La inversión es miserable y si nos la tomamos en serio su efecto puede llegar a ser degradante, pues desplaza el "valor" del libro fuera del texto: a su capacidad de representar grandes áreas de padecimiento, que puede ser evaluada sin necesidad de pasar los ojos por la página, o si se prefiere: nos induce a leerlo convencidos ya del merito (a priori) de la empresa. ¡Qué valiente el tío! ¡Qué valor la tía! ¡Por fin alguien descubre la orfandad! En esta escala de meritos, ¿qué más nos da el libro? Si la situación se afianza, el mejor consejo que se le puede dar a un joven escritor dispuesto a abrirse camino en la escena literaria peninsular es que se procure una buena desgracia personal (suerte que la vida es muy efectiva proporcionándolas).

 

Antes he escrito "desplazamiento", pero lo que se produce es un secuestro. La gestualidad es tan ostentosa, el desgarro de las carnes tan explícito y la representatividad tan amplia que se nos está pidiendo a gritos (en realidad, se nos está intimidando) que suspendamos el juicio crítico. ¿Cómo vamos a decir que un libro está mal escrito, es melodramático, cursi, no tiene pies ni cabeza, es impostado, cutre, precipitado, meloso, tramposo, pacato, un pestiño, miope o huero (añadan aquí su improperio favorito)... si habla en nombre de todas las enfermedades renales, de todos los suicidios vecinales, por el amor de Dios, si habla en nombre de todos los padres que han perdido un hijo? ¿No tiene usted corazón?

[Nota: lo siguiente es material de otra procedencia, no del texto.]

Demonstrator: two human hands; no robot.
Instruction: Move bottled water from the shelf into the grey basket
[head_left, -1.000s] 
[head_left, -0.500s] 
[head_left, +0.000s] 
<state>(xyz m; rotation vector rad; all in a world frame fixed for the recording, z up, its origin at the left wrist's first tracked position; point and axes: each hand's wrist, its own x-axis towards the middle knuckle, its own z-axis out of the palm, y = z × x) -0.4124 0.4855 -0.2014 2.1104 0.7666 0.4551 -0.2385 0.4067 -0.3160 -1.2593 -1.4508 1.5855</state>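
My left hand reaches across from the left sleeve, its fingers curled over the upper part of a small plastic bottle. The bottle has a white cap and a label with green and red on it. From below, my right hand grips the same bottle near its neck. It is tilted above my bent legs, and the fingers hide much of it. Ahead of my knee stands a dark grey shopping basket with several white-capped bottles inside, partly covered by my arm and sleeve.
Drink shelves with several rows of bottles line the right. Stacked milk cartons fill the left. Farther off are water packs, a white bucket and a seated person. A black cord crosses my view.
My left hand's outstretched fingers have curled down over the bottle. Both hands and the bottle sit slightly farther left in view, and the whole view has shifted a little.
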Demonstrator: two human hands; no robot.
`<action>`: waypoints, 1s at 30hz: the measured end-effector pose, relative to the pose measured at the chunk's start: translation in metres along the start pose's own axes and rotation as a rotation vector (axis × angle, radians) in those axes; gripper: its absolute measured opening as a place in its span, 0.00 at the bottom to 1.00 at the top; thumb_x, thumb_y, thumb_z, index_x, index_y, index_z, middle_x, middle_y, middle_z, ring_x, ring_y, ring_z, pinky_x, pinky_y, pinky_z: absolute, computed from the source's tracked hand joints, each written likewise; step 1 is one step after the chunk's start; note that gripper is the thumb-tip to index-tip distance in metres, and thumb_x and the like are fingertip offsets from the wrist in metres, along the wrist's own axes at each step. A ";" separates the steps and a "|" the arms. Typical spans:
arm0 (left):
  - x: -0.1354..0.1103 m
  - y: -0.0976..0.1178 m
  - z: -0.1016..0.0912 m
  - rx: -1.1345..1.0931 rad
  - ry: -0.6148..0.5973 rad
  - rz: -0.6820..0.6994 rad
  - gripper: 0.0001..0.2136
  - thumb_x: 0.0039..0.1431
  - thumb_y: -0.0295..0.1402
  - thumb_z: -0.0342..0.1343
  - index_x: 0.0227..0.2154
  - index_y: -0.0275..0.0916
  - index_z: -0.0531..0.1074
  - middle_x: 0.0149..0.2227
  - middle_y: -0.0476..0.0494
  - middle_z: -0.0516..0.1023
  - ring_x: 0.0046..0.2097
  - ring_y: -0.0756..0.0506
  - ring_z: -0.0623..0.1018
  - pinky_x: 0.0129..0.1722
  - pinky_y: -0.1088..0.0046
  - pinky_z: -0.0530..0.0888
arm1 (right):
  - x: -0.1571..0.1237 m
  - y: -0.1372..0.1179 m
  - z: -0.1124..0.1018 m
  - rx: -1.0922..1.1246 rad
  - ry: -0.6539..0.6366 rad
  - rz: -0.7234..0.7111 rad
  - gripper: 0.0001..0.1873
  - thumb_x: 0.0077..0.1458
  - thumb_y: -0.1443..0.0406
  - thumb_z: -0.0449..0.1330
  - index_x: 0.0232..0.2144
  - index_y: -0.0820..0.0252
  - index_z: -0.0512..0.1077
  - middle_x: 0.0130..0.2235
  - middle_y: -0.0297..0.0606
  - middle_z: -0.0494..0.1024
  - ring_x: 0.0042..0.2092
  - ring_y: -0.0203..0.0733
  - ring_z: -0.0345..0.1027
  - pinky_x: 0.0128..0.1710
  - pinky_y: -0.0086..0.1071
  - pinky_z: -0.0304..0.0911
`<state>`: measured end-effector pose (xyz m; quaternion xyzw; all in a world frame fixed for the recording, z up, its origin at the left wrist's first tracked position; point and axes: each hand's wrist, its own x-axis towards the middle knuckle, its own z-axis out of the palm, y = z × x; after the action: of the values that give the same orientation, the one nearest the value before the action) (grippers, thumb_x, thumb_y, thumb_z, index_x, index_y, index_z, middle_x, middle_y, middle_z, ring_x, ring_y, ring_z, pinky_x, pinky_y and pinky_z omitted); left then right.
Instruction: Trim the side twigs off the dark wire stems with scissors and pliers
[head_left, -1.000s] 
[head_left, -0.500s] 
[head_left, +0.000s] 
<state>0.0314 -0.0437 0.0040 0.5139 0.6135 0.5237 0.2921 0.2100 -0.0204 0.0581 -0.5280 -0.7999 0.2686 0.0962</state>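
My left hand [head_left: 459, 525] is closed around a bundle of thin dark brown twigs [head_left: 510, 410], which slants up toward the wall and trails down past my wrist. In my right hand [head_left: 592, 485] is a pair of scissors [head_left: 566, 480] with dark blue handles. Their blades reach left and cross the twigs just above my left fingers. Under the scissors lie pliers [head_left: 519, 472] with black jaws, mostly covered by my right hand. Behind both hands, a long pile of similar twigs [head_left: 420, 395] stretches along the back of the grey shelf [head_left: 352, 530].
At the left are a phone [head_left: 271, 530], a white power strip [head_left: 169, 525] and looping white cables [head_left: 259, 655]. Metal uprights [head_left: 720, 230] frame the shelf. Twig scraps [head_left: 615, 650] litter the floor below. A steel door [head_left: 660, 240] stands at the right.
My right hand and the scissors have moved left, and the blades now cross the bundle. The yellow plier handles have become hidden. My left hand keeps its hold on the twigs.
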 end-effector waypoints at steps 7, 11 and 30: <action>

No, ¡no tiene usted corazón! 

 

La autoficción y el testimonio así entendidos (y sus campañas promocionales) se plantean como un chantaje. Pretenden sustituir el valor literario por el supuesto carácter representativo de sus "doliendas". Pretenden imponer las "condiciones de producción" del texto (todas supuestas, sentimentales, subjetivas e incontrastables) a su resultado público. Pretenden que valoremos a priori, protegerse de antemano del juicio, anteponer e imponer su valor (¡ejemplar!) a nuestra lectura. Operando así no solo desmerecen el arte literario sino que abaratan ese mismo dolor del que pretenden erigirse como representantes, pues insinúan (acaso inadvertidamente) que una aflicción escrita, por el hecho de ser escrita, cobra más valor que el dolor o la aflicción silenciosa, privada o inadvertida. Que su dolor es más meritorio gracias a la alquimia glamorosa de la palabra publicada. Mercadear con lo incalculable e impedir el juicio sobre lo que puede valorarse. De eso se trata. 

 

(*) Gonzalo Torné. Es escritor. Ha publicado las novelas Hilos de sangre (2010); Divorcio en el aire (2013); Años felices (2017).